• **YOUR ASSIGNMENT**:
Wherever the line with "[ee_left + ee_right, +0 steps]" sits in the listing below, transcribe from it up to and including the line with "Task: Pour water", exactly, and leave the remaining lines out.

══ DATA EXTRACT ══

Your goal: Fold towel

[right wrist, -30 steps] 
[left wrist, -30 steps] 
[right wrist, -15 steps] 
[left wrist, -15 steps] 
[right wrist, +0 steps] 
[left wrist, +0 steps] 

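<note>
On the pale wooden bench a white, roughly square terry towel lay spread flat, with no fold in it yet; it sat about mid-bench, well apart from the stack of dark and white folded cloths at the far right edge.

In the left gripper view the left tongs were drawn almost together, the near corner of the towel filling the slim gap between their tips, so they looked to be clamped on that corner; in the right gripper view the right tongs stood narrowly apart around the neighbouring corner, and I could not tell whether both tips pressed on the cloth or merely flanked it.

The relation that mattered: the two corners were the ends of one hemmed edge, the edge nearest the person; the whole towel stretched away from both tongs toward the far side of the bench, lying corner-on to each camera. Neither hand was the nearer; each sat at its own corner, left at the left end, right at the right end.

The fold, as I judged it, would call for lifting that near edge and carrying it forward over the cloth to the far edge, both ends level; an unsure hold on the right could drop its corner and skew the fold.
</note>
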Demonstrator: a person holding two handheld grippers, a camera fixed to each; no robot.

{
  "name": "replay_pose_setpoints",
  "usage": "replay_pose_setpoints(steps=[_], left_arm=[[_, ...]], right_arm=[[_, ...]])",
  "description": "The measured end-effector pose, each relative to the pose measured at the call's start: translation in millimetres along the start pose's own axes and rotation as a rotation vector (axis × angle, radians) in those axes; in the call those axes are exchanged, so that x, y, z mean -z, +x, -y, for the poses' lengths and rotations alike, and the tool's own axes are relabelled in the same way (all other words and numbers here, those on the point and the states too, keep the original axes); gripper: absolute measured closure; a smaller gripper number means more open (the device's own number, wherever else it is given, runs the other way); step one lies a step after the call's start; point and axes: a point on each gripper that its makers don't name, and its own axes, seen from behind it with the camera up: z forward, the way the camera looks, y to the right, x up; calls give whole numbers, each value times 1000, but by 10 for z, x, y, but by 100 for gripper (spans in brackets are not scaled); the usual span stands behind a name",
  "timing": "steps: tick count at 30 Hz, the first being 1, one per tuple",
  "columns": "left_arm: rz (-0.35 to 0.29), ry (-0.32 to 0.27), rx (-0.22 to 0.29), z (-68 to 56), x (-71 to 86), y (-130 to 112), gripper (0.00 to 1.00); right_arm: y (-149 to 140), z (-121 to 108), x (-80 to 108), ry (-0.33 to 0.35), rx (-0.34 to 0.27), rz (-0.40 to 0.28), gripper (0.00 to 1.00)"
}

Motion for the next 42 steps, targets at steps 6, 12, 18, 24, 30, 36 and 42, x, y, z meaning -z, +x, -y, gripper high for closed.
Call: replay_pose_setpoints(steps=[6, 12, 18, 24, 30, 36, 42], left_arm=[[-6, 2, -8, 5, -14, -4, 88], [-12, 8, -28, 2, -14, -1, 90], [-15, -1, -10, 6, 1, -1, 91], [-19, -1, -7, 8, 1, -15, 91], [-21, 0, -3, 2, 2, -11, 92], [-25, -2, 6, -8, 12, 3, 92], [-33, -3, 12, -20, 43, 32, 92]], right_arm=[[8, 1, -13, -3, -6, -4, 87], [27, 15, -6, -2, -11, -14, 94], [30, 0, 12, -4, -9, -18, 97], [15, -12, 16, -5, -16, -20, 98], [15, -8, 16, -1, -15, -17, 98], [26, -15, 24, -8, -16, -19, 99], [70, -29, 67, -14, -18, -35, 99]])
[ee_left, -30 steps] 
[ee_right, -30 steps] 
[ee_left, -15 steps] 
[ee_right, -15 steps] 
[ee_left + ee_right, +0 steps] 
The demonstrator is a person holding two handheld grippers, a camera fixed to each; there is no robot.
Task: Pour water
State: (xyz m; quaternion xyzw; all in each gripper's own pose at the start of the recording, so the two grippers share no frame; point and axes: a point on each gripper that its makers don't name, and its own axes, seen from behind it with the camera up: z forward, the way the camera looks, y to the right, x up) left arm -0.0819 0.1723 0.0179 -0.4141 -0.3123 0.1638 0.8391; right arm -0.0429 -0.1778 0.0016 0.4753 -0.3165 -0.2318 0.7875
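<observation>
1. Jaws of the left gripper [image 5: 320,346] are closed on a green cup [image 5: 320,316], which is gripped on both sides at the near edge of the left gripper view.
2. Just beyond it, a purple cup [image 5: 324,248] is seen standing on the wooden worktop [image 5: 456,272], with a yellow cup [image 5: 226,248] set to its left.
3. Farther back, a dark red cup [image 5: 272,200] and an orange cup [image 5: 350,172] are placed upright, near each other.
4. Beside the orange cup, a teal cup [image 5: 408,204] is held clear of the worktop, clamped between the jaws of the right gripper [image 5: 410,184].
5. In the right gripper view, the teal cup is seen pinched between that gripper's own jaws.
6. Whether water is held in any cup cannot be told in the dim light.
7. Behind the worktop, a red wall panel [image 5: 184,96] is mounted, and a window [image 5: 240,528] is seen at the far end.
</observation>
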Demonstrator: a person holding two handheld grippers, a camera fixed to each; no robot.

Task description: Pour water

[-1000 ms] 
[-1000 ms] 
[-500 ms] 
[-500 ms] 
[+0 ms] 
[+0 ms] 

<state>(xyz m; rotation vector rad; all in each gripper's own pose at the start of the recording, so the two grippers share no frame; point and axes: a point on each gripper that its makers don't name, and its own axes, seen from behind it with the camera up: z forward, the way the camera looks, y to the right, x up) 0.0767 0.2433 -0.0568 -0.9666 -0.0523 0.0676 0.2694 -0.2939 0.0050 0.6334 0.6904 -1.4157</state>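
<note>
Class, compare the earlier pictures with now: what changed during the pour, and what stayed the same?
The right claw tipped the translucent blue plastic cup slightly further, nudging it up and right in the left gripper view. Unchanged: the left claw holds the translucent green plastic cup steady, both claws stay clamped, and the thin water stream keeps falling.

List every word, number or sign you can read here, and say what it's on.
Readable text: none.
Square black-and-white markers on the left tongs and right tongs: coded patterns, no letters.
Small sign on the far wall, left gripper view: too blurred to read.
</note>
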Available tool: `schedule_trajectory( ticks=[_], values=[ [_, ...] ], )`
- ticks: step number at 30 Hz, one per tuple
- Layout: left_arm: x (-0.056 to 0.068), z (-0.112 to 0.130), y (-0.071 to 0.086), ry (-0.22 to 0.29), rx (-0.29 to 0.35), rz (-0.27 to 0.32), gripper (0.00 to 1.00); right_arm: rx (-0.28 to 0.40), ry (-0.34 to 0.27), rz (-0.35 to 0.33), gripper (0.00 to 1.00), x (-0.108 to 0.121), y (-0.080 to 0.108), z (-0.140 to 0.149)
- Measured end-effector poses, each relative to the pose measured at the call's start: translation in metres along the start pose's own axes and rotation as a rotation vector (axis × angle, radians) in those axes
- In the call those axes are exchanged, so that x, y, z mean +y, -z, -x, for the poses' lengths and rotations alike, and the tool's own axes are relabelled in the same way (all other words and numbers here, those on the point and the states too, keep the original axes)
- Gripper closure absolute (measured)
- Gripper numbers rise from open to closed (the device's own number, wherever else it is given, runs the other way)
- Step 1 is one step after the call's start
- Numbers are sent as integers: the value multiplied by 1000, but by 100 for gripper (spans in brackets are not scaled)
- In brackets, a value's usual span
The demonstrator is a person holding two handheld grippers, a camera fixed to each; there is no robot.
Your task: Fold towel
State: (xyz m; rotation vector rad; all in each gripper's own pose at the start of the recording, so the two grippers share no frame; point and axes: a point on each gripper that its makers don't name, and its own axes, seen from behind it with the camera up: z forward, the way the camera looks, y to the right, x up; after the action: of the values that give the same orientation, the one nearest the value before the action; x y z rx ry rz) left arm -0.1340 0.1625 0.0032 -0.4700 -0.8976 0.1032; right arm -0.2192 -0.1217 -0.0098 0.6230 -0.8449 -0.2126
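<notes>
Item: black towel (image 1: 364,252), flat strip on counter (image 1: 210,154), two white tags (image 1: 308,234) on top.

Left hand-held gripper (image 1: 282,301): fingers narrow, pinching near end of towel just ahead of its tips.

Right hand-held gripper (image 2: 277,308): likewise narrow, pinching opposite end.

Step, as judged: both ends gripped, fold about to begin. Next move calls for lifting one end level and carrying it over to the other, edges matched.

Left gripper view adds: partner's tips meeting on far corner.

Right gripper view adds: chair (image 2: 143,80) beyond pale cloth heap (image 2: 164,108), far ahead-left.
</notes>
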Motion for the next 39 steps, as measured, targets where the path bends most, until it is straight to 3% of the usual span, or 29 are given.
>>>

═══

• **WRITTEN SOLUTION**:
[ee_left + ee_right, +0 steps] 
The demonstrator is a person holding two handheld grippers, a camera fixed to each; there is no robot.
Task: Pour water

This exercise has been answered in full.